- YOUR TASK: In the listing beneath this line, copy exactly the lines starting with the one containing "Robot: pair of" and going on through the one containing "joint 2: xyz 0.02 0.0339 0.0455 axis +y".

- INFORMATION SUPPLIED:
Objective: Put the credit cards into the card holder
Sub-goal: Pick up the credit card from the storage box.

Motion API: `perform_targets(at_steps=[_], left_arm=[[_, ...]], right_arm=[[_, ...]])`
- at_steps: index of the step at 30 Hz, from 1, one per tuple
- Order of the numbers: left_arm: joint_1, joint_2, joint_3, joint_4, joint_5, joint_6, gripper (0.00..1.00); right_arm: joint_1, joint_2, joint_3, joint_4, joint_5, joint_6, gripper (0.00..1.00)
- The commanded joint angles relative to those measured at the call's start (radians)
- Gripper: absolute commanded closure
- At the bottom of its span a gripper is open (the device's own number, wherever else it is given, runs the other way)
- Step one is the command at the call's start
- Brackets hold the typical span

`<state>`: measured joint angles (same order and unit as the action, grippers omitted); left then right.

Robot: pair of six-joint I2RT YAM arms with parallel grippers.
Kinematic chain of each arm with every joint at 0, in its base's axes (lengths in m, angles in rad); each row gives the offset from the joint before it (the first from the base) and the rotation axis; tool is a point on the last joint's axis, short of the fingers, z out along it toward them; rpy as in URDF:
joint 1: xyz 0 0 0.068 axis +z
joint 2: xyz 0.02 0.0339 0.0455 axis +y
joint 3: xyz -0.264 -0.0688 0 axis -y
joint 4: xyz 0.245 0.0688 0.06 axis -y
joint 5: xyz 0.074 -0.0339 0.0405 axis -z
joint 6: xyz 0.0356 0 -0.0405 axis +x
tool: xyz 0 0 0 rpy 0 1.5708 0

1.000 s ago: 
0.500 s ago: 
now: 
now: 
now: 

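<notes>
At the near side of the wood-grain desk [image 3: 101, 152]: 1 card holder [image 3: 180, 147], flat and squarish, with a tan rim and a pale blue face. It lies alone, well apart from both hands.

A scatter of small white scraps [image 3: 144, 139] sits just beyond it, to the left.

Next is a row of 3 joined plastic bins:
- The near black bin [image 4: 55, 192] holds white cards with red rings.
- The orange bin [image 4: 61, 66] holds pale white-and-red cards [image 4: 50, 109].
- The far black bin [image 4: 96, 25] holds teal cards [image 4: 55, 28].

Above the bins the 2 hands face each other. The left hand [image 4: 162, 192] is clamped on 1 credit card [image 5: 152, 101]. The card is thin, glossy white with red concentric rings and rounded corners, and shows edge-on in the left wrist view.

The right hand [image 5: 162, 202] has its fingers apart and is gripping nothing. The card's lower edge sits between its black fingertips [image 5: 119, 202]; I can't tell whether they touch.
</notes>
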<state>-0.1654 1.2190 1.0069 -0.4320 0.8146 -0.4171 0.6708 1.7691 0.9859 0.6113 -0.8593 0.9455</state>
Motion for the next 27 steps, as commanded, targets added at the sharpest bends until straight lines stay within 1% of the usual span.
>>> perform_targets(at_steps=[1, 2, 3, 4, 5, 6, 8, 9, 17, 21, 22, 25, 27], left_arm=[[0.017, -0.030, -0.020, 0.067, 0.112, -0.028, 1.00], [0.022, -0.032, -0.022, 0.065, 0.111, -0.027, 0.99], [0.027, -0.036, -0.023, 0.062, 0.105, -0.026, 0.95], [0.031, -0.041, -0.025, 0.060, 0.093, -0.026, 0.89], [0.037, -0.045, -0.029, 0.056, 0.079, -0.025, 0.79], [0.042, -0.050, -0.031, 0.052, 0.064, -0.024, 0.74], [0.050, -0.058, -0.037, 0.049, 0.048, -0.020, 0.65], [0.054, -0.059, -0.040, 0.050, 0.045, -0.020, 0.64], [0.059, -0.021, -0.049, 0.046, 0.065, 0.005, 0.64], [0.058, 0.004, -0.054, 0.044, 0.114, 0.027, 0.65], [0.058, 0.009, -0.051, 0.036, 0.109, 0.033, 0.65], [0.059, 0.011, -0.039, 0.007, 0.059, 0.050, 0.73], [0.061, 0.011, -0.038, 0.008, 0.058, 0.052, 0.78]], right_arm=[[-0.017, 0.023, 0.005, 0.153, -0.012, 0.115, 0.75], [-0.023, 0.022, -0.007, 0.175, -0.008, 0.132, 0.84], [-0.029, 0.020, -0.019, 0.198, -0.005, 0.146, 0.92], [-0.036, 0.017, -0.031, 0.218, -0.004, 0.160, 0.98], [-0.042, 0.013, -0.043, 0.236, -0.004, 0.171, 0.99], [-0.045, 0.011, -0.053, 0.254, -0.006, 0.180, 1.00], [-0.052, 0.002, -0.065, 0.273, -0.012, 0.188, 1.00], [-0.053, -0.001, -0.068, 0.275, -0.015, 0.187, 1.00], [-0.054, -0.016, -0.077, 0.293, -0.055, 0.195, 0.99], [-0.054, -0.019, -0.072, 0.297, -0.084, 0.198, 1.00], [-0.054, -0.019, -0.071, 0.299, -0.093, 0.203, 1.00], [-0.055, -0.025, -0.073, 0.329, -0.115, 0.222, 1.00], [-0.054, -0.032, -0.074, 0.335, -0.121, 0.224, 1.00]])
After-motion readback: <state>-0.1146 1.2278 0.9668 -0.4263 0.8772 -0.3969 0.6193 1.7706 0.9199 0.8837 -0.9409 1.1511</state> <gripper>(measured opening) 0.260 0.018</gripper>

- FINISHED EXERCISE:
Robot: pair of six-joint I2RT YAM arms with parallel grippers.
Kinematic chain of each arm with every joint at 0, in its base's axes (lengths in m, angles in rad); each row gives the offset from the joint before it (the first from the base) and the rotation axis; tool is a point on the last joint's axis, short of the fingers, z out along it toward them; rpy as in URDF:
joint 1: xyz 0 0 0.068 axis +z
joint 2: xyz 0.02 0.0339 0.0455 axis +y

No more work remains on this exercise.